For all three proteins, c-Jun, Bax and Apaf-1, there is evidence to suggest that their specific down-regulation may effectively interfere with the initiation or execution of the programmed cell death cascade in RGC.
The dissection of intracellular signalling cascades via lack-of-function analysis is a common experimental approach. Although regulation of protein function by dominant-negative protein homologues, antibodies or pharmacological inhibitors has been widely performed, all these methods share the inability to be completely specific towards their protein of interest. Gene silencing by RNAi offers the possibility to selectively knock down target genes by degradation of mRNA in a sequence-specific manner by degradation of homologous mRNA (reviewed in Hannon, 2002). A number of recent studies have shown that RNAi can successfully be utilized to silence target genes in mammalian neuronal cells in vitro and in vivo (reviewed in Lingor et al., 2004a).

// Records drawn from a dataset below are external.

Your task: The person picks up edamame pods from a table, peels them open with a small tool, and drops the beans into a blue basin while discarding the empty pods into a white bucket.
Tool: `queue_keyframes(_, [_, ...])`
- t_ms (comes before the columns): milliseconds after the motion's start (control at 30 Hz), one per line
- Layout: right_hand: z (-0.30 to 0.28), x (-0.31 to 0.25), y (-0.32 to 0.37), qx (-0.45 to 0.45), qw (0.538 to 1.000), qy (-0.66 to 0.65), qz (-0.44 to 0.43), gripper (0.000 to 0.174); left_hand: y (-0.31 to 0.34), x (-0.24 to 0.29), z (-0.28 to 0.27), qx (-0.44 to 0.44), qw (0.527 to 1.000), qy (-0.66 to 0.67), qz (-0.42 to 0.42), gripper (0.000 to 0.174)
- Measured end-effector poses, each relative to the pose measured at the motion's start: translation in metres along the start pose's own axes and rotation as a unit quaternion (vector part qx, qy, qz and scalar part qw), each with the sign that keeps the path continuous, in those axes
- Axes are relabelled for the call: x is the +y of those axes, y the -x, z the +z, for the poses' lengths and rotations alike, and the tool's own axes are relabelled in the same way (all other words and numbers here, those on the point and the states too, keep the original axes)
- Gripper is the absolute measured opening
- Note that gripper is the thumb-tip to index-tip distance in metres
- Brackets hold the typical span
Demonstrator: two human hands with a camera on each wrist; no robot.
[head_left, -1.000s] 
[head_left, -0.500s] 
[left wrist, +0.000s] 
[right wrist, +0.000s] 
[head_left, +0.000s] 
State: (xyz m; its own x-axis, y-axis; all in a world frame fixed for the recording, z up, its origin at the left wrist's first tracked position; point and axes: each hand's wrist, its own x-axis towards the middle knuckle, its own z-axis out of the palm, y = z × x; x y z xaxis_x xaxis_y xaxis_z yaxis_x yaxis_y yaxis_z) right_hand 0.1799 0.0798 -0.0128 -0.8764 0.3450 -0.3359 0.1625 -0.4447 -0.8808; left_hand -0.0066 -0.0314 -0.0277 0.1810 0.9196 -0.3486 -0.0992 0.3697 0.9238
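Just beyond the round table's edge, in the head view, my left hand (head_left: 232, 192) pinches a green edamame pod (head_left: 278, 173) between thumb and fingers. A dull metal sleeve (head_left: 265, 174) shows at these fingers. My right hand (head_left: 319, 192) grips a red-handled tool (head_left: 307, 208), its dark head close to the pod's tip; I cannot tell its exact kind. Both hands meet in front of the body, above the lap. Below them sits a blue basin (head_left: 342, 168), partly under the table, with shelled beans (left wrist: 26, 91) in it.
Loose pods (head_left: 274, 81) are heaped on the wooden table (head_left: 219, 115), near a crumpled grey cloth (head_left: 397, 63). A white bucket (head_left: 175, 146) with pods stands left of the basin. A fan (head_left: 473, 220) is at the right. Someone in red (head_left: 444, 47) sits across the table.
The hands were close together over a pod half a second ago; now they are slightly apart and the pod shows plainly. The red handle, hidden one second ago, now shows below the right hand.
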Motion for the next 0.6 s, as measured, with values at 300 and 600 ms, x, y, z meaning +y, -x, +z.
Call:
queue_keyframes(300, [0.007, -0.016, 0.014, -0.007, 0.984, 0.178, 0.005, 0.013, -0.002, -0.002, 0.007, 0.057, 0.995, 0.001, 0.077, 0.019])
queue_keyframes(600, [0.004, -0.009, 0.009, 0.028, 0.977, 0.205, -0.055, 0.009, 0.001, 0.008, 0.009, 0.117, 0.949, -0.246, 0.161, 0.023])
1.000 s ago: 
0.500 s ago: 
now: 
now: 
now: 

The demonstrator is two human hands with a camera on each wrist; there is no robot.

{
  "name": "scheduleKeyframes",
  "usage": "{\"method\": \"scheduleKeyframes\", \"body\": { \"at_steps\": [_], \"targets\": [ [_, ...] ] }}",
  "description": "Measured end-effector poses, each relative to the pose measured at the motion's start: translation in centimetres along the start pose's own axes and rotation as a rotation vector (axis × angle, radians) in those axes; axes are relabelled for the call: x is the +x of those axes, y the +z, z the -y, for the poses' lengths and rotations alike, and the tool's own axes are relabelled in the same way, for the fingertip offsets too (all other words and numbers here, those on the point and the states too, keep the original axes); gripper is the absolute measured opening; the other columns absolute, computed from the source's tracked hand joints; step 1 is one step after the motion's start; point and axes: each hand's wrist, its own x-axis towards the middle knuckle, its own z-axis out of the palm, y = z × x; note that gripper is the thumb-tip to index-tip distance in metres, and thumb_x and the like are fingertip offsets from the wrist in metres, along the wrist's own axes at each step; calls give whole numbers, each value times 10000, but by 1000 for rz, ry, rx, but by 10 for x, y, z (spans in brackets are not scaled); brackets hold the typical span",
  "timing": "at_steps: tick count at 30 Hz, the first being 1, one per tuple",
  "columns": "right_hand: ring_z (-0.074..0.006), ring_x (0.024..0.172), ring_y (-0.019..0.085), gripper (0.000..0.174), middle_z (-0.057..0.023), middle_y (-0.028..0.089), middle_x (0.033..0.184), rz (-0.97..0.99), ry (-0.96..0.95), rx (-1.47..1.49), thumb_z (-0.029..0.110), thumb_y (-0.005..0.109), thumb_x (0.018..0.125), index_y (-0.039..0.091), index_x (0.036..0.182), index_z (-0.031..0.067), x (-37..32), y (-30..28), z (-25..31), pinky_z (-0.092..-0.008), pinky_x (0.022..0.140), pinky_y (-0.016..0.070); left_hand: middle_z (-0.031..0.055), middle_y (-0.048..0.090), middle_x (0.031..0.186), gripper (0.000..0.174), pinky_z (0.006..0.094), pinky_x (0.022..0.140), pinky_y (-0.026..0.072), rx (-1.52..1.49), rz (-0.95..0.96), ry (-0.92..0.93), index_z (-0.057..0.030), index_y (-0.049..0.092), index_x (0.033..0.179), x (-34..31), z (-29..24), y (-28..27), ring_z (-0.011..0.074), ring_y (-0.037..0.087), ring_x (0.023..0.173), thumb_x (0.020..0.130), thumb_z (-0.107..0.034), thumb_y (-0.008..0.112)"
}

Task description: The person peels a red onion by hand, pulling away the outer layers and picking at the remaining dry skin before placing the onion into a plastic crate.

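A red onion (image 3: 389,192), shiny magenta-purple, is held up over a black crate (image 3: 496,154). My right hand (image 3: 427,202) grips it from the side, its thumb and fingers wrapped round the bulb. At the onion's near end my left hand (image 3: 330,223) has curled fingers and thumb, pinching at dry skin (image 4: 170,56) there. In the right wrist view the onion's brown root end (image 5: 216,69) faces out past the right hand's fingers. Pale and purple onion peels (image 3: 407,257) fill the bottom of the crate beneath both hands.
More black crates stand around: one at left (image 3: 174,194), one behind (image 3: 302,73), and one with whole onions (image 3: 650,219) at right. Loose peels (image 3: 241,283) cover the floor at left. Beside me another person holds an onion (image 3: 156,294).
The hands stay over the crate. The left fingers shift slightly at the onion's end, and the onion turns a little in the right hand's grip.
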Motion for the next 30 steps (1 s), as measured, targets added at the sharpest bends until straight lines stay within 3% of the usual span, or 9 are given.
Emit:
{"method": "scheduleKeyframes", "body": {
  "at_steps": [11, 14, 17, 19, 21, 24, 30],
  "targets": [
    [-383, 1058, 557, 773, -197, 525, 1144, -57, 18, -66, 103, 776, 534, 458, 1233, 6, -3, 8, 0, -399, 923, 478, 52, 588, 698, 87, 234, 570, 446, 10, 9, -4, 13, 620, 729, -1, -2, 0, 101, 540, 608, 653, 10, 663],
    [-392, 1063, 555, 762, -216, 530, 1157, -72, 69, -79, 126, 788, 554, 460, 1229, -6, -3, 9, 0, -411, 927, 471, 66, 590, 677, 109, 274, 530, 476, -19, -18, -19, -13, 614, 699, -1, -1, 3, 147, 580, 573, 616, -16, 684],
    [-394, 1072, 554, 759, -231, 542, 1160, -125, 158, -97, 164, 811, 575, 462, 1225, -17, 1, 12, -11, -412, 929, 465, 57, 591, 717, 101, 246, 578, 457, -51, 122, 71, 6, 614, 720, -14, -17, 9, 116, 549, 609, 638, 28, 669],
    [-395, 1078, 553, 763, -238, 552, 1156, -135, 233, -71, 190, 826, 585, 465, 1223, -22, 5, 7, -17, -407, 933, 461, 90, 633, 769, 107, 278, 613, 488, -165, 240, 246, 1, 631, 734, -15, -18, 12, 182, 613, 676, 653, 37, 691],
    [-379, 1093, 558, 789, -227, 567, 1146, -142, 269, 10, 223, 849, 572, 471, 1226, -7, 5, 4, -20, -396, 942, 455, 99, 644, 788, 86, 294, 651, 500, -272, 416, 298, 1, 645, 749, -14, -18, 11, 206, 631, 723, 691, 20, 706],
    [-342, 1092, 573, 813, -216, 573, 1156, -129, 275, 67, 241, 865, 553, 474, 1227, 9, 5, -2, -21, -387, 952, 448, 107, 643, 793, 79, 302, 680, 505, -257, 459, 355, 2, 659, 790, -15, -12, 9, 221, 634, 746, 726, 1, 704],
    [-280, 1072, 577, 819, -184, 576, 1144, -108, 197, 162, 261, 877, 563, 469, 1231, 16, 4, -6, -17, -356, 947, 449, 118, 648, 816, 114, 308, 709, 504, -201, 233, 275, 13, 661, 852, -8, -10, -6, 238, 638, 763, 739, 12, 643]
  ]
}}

In this study we selectively target proteins involved in apoptotic cell death in RGC. We demonstrate that a local application of short interfering RNA (siRNA) directed against genes involved in apoptosis regulation by injection into the optic nerve stump following axotomy is able to down-regulate the expression of the target genes in situ and thus increase the number of surviving RGC.
Material and methods
siRNA sequences and generation
The sequence of the anti-enhanced green fluorescent protein (EGFP) siRNA used in our study has been published previously (Caplen et al., 2001). Other siRNA sequences were designed applying an algorithm proposed by Elbashir et al. (2001b), taking care to select siRNAs with a G/C-content <50%. Sequences were then checked for homologies using the NCBI BLAST algorithm (http://www.ncbi.nlm.nih.gov/blast/Blast.cgi), excluding all siRNAs that showed homologies to genes in the genome of Rattus norvegicus other than the target gene.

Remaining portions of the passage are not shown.